Thursday, April 1, 2010

Faces


I've been Facebooking. I'll reluctantly admit it's not all that bad. I can't speak to the long term viability, but in the short term Facebook is having a big impact on me, and here's why. I've spent the last 18 years largely avoiding my hometown of Huffman and steering clear of old acquaintances. But when I have gone back I always find myself getting really sentimental. In the last few days, through the magic of Facebook, I'm seeing pictures of 35 year olds with families who, in my mind, should still be 18 year old kids with their whole lives ahead of them.

I'll cut to the chase. I'm crying inside and I'm trying to figure out why.

Maybe it's just the result of my mind trying to process so much information at once. Maybe it's a lot more than that.

I've been friended in recent days by people with whom I had complicated emotional ties as a kid. I've talked to a few people who just revealed to me that they had huge crushes on me. I had no idea. I've talked to others that I had such feelings for. Strangely, after 18 years those feelings seem to have resurfaced - although they are tempered considerably by age and wisdom. How strange that even after 18 years old joys and pains can bubble up as if they were there waiting just below the surface all this time. Makes me wonder if time really can heal all wounds, or if it simply distracts us from them.

I've learned of a number of former classmates who have died - cancer, car accidents and suicide started taking their toll immediately after graduation. It's weighing heavily on me.
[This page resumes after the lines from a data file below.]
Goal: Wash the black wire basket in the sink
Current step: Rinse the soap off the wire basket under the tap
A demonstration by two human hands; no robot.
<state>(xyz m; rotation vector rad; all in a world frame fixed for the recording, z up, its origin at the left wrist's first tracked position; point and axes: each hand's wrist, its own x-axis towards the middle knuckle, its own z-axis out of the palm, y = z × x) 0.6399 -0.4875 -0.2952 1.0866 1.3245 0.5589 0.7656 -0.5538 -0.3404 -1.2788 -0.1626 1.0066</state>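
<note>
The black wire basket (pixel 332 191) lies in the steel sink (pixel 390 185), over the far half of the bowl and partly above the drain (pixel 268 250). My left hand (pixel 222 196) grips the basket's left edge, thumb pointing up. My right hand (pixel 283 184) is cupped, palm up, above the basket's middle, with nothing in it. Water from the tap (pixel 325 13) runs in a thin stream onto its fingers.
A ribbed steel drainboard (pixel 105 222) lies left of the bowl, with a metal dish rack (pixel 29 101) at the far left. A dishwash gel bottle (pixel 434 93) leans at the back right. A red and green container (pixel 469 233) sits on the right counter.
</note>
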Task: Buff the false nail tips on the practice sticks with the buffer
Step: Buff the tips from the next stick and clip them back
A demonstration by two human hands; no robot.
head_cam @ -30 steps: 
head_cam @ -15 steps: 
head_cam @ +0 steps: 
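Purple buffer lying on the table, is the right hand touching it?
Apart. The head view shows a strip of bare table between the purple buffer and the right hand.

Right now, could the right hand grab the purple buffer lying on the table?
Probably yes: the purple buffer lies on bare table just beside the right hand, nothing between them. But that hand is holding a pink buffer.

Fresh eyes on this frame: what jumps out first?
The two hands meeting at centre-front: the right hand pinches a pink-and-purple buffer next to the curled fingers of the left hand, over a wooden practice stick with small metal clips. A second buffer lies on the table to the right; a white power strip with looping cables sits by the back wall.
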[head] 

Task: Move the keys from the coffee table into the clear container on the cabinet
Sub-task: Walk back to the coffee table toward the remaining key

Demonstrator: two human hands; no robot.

I think part of the problem is that it has brought to the forefront of my mind my own mortality. In the aging faces of kids I once knew, I see myself. In their deaths, I see my own. But it's more even than that. I want to run home to Huffman and grab these people and hug them, and it's baffling me. It's like I want to go back in time, back when we were young and had the whole world at our feet - back before our futures were written, or at least before they were revealed. I want to push aside petty things. I want to push aside fear and insecurity and do it all over, but better. Better in that I want to talk to people I was afraid to talk to. I want to be nice to kids I was mean to. I want to forgive kids who were mean to me. I want to hug those that would soon die, and laugh with them one more time.

I realize I cannot go back in time. I realize that what's done is done. But I also realize that, if I live long enough, there will come a time 20 or 30 years from now when I'll look back on my 30's with a similar nostalgic, sentimental view. What will I regret at that time? What will I wish I could do if I had a single day to go back to being 35 and do it over again? Today is that day. I am 35 and my future is not yet written. What I will remember tomorrow will be determined by what I do today. I find some comfort in that.

Still, I wish I could understand where this pain in my heart is coming from. I'm even getting sad thinking that all of those innocent, silly kids, myself included, are now gone. They're adults now, doing adult things. The memories I have of those people are just that: memories.

I was thinking today that I've known these people longer - much longer - than anyone else in my life except for my immediate family. Some of these kids I remember from elementary school. For twelve years we climbed that ladder of public school together. Even those I wasn't close to, we still essentially grew up together. I think I need to see at least some of them. I need to see them face to face and talk to them. I think it's time for me to bridge who I was with who I am. I've been hiding from my other life for a long time, and I don't even remember why anymore.